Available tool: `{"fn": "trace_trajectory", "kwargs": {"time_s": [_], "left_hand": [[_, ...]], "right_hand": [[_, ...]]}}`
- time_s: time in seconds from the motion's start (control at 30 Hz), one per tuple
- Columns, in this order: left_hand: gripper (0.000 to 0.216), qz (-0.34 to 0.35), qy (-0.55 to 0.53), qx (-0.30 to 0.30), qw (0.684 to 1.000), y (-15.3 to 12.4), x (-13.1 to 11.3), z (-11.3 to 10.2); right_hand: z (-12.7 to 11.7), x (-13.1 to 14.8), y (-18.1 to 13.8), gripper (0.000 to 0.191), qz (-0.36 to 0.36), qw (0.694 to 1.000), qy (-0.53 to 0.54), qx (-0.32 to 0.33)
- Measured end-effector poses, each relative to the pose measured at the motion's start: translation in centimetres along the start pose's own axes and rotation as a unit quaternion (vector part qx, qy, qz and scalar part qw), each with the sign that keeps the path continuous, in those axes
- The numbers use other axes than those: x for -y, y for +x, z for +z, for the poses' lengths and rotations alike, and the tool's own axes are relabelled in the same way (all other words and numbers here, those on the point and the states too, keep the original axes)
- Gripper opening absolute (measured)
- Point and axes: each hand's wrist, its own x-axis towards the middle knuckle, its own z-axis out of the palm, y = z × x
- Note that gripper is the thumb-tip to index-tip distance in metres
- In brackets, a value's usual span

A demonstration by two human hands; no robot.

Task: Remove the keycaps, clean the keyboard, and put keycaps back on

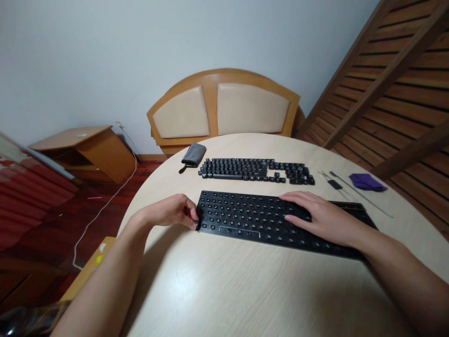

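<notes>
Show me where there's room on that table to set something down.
The widest bare tabletop lies between left forearm, right forearm and stripped keyboard. A smaller patch separates the left hand from the grey pouch. It's crowded beyond the keyboard, where loose keycaps lie.

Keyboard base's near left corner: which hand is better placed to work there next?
Left, I'd judge. The left hand pinches a small dark piece at that corner; the right hand lies across the right part of the keyboard base, farther away.
</notes>
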Motion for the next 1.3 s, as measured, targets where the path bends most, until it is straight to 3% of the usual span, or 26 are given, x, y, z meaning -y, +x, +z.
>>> {"fn": "trace_trajectory", "kwargs": {"time_s": [0.53, 0.57, 0.63, 0.7, 0.77, 0.87, 1.0, 1.3], "left_hand": [[0.031, 0.025, -0.002, 0.027, 0.999, 0.5, 0.2, -0.1], [0.035, 0.039, -0.002, 0.004, 0.999, 0.8, 0.2, -0.1], [0.04, 0.072, 0.007, -0.103, 0.992, 1.6, 0.4, 0.1], [0.039, 0.089, 0.022, -0.256, 0.962, 2.8, 1.0, 0.5], [0.038, 0.105, 0.059, -0.354, 0.927, 4.1, 2.0, 0.8], [0.045, 0.112, 0.083, -0.38, 0.914, 6.0, 3.8, 0.9], [0.057, 0.123, 0.121, -0.355, 0.919, 7.6, 5.1, 0.7], [0.056, 0.124, 0.165, -0.349, 0.914, 8.0, 5.6, 0.7]], "right_hand": [[0.0, -0.3, -0.1, 0.048, -0.003, 1.0, 0.003, 0.001], [0.0, -0.3, -0.1, 0.048, -0.004, 1.0, 0.003, 0.001], [-0.1, -0.2, 0.0, 0.049, -0.003, 1.0, 0.001, 0.0], [-0.1, -0.1, 0.0, 0.049, -0.002, 1.0, 0.002, 0.001], [-0.2, 0.0, 0.0, 0.049, -0.001, 1.0, 0.002, 0.002], [-0.1, 0.1, 0.1, 0.049, 0.0, 1.0, 0.003, 0.001], [-0.1, 0.1, 0.1, 0.05, 0.003, 1.0, 0.005, 0.0], [-0.3, 0.1, 0.0, 0.052, 0.01, 1.0, 0.002, 0.008]]}}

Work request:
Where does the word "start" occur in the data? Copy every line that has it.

Answer section:
- time_s: time in seconds from the motion's start (control at 30 Hz), one per tuple
- Measured end-effector poses, each relative to the pose measured at the motion's start: translation in centimetres along the start pose's own axes and rotation as a unit quaternion (vector part qx, qy, qz and scalar part qw), each with the sign that keeps the path continuous, in those axes

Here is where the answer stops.